Facing fierce criticism from a corporate base emboldened by the Georgia victory, legislators in North Carolina amended its so-called “bathroom bill” to add protections for some queer people. But, as the nickname implies, the law left in place measures meant to keep transgender individuals from using the restrooms that correspond with their gender identity.

Still, Benioff’s multi-pronged policy war cemented his status as an “activist CEO.”

This February, Benioff hosted a dinner in Beverly Hills for many activists, executives and actors to discuss equality. There, Benioff pushed Tesla and SpaceX founder and CEO Elon Musk to stand up before the room and talk about gender pay equality.

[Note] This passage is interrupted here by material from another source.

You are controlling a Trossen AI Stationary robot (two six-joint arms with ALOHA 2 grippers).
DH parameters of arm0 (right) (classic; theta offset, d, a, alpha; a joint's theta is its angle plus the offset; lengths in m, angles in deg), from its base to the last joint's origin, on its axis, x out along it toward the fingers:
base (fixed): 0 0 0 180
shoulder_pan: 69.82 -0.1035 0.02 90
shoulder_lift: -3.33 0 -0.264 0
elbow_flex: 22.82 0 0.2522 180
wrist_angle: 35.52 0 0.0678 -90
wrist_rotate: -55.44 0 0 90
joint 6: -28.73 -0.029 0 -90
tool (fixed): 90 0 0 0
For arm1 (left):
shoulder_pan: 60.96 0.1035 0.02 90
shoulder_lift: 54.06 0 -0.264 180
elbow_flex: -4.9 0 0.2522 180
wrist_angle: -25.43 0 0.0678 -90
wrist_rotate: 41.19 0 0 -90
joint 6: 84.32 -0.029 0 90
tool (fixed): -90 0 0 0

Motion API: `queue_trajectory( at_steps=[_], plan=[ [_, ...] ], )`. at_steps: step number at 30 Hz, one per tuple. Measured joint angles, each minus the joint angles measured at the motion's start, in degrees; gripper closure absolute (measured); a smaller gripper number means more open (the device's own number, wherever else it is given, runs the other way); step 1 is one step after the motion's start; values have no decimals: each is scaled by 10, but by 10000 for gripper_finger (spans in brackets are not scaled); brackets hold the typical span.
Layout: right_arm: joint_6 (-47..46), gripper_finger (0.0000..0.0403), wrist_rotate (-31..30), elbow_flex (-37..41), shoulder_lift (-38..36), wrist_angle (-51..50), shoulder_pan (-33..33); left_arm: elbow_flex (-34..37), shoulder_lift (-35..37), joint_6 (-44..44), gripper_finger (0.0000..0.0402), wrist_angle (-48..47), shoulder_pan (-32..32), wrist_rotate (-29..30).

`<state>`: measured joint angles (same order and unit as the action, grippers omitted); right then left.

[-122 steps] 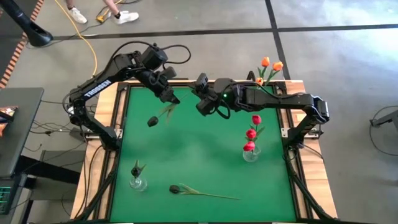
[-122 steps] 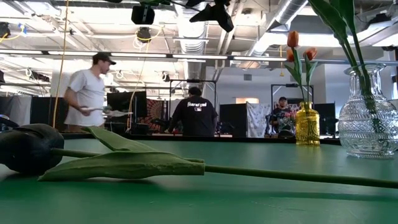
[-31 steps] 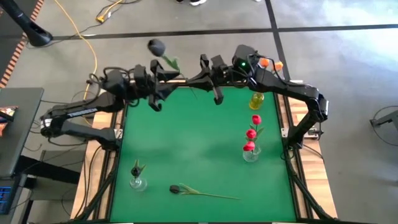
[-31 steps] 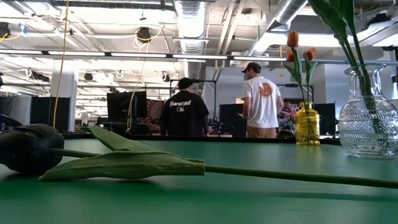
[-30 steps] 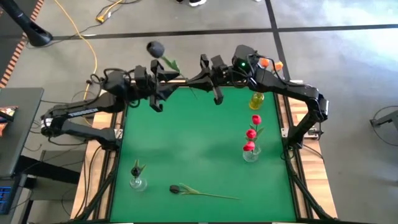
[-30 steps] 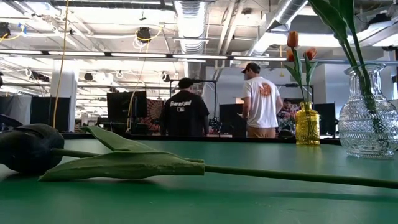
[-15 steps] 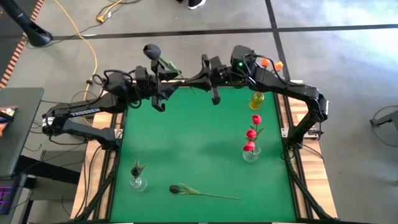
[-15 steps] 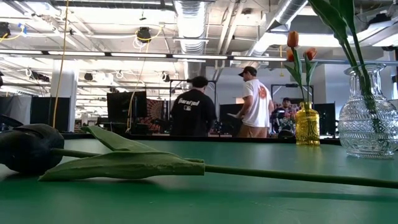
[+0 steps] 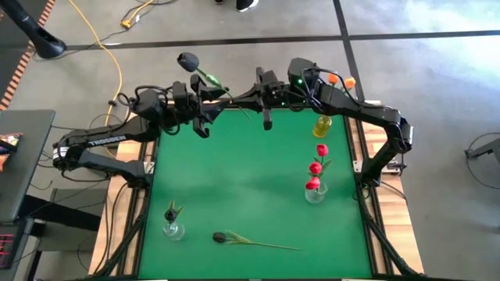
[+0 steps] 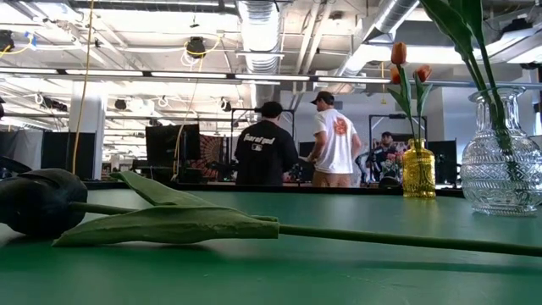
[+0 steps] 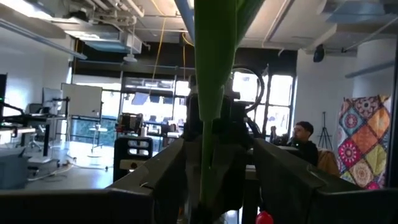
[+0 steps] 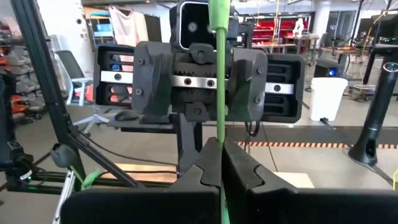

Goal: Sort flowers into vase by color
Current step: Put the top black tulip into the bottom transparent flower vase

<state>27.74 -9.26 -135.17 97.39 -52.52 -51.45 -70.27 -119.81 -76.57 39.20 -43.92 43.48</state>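
Note:
A dark-headed flower is held up over the table's far edge, its green stem running between my two grippers, which face each other. My right gripper is shut on that stem. My left gripper is open, with one finger on either side of the stem and leaf, apart from them. Another dark flower lies flat on the green table near the front edge. My right gripper pinches the thin green stem between its two fingertips. The fingers come in level from the table's right side and lie across the stem. The flower is lifted clear of the table, its stem passing upright through the fingers, with the dark head up and toward the far left.
A glass vase with a dark flower stands near left. A glass vase with red flowers stands at the right, a yellow vase with orange flowers behind it. People stand in the room beyond the table.
My right gripper has turned a little at the wrist while staying in place. The held flower's dark head has swung slightly toward the left. My left gripper has stayed open around the stem.

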Motion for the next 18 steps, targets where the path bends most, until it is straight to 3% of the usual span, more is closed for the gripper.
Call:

Musk, admitting he hadn’t thought about the issue much before, told HuffPost later that night he’d consider reviewing pay at his company to make sure it was equitable.

“Marc rallies CEOs when business and trade groups are much slower to act, particularly on noneconomic issues,” Dow Chemical chief Andrew Liveris, who weighed in against the North Carolina law, told The Wall Street Journal.

Now that a presidential nominee is espousing the kinds of policies that seem to run counter to the notions of equality and fairness Benioff spoke so movingly of at that winter dinner, it seems a good time to see how far Benioff could take those skills.

UPDATE: 7:54 p.m. Four hours after this story was published, Benioff posted a tweet noting his longstanding support for Hillary Clinton:

Editor’s note: Donald Trump regularly incites political violence and is a serial liar, rampant xenophobe, racist, misogynist and birther who has repeatedly pledged to ban all Muslims — 1.6 billion members of an entire religion — from entering the U.S.

CORRECTION: An earlier version of this article misidentified the senator for whose seat Kamala Harris is running.